What to work on: What is asked for is the whole listing, given again word for word.

Input data:

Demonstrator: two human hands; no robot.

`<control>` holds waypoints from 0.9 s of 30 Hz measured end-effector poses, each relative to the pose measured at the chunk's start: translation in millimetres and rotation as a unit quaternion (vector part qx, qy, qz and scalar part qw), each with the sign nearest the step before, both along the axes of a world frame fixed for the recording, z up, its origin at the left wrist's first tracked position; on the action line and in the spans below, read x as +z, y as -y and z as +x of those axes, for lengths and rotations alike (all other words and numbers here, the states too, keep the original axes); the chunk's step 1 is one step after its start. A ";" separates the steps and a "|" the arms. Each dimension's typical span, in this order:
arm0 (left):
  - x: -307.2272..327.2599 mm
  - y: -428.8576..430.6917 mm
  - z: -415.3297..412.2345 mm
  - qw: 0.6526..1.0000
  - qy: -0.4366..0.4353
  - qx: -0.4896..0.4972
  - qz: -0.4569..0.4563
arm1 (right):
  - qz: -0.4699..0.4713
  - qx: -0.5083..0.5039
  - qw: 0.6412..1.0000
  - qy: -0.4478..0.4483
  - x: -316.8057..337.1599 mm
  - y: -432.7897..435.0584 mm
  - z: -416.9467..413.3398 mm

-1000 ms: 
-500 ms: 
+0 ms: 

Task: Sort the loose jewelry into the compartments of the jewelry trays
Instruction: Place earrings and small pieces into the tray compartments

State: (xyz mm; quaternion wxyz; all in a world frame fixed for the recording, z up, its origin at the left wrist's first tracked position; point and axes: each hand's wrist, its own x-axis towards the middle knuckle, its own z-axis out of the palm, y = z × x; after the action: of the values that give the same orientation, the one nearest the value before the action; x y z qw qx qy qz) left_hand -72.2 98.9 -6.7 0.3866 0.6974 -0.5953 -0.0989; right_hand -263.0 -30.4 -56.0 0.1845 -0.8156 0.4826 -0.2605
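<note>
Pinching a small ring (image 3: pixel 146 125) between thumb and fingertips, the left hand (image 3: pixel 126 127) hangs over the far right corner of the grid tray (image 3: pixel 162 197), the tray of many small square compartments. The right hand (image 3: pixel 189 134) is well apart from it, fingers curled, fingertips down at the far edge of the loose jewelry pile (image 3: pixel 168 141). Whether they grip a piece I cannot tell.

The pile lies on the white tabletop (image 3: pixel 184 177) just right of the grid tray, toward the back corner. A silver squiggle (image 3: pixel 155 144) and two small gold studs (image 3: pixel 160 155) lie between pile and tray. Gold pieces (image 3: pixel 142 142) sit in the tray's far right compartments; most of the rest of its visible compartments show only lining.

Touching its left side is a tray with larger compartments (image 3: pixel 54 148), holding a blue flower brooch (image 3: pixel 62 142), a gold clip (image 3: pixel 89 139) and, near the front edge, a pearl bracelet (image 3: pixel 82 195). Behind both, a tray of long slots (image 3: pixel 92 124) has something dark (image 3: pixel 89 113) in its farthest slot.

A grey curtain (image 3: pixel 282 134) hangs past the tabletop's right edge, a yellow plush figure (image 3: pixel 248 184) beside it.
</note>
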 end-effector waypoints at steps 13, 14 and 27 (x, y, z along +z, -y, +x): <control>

Output for this exercise:
Demonstrator: two human hands; no robot.

`<control>` holds waypoints from 0.9 s of 30 Hz measured end-effector poses, each relative to the pose measured at the chunk's start: translation in millimetres and rotation as a unit quaternion (vector part qx, qy, qz and scalar part qw), each with the sign nearest the step before, both along the axes of a world frame fixed for the recording, z up, its origin at the left wrist's first tracked position; on the action line and in the spans below, read x as +z, y as -y and z as +x of those axes, for lengths and rotations alike (all other words and numbers here, the states too, keep the original axes); the chunk's step 1 is one step after its start. A ";" separates the steps and a "|" the arms. Each dimension's typical span, in this order:
arm0 (left):
  - x: -307.2272..327.2599 mm
  - y: -428.8576..430.6917 mm
  - z: -415.3297..412.2345 mm
  - qw: 0.6526..1.0000
  - qy: -0.4366..0.4353
  - qx: -0.4896..0.4972
  - qz: -0.4569..0.4563
arm1 (right):
  - qz: -0.4699..0.4713
  - qx: -0.5083..0.5039
  - qw: 0.6412..1.0000
  - qy: -0.4478..0.4483
  - x: -316.8057..337.1599 mm
  - y: -432.7897..435.0584 mm
  - z: -416.9467..413.3398 mm

-1000 ms: 
-500 ms: 
+0 ms: 

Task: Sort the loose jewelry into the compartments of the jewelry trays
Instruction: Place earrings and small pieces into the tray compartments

State: (xyz mm; quaternion wxyz; all in a world frame fixed for the recording, z up, its origin at the left wrist's first tracked position; point and axes: each hand's wrist, its own x-axis towards the middle knuckle, its own z-axis out of the palm, y = z × x; after the action: of the values that give the same orientation, the one nearest the value before the action; x y z qw qx qy qz) left_hand -72.2 98.9 -6.7 0.3866 0.6974 -0.5953 -0.0989; right_hand -263.0 -30.4 -56.0 0.1845 -0.8156 0.4826 -0.2605
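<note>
Pinching a small ring (image 3: pixel 146 125) between thumb and fingertips, the left hand (image 3: pixel 126 127) hangs over the far right corner of the grid tray (image 3: pixel 162 197), the tray of many small square compartments. The right hand (image 3: pixel 189 134) is well apart from it, fingers curled, fingertips down at the far edge of the loose jewelry pile (image 3: pixel 168 141). Whether they grip a piece I cannot tell.

The pile lies on the white tabletop (image 3: pixel 184 177) just right of the grid tray, toward the back corner. A silver squiggle (image 3: pixel 155 144) and two small gold studs (image 3: pixel 160 155) lie between pile and tray. Gold pieces (image 3: pixel 142 142) sit in the tray's far right compartments; most of the rest of its visible compartments show only lining.

Touching its left side is a tray with larger compartments (image 3: pixel 54 148), holding a blue flower brooch (image 3: pixel 62 142), a gold clip (image 3: pixel 89 139) and, near the front edge, a pearl bracelet (image 3: pixel 82 195). Behind both, a tray of long slots (image 3: pixel 92 124) has something dark (image 3: pixel 89 113) in its farthest slot.

A grey curtain (image 3: pixel 282 134) hangs past the tabletop's right edge, a yellow plush figure (image 3: pixel 248 184) beside it.
</note>
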 end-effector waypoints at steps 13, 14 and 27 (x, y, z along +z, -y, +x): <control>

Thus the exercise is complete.